PROBLEM TO SOLVE:
From the line containing "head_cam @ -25" down to the line containing "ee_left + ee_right" in the records below, reproduce every line exactly, ends included, and omit all others.

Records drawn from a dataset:
_ _ _ _ _

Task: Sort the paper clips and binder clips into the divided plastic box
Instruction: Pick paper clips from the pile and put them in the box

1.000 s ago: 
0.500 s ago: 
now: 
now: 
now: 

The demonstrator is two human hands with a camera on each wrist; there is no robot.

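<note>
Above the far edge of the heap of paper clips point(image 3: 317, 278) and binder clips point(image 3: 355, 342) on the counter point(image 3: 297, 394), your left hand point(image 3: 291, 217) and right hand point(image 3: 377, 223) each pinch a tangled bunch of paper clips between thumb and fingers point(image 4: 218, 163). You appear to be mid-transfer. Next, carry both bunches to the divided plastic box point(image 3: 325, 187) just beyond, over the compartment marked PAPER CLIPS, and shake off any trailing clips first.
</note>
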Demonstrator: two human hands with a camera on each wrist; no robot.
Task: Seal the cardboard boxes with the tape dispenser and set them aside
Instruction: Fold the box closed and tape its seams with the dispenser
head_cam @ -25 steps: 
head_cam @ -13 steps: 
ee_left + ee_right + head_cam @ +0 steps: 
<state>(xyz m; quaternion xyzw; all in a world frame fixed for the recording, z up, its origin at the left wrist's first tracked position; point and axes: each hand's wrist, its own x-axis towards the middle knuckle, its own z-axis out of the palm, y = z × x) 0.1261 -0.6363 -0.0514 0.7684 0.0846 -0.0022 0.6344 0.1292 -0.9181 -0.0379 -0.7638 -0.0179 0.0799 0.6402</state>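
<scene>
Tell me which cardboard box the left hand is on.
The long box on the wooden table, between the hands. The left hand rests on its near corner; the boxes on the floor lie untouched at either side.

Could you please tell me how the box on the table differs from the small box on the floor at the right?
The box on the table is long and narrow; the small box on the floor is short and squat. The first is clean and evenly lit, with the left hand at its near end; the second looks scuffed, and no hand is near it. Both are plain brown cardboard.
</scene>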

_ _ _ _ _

TASK RESULT:
head_cam @ -25 steps: 
head_cam @ -13 steps: 
ee_left + ee_right + head_cam @ +0 steps: 

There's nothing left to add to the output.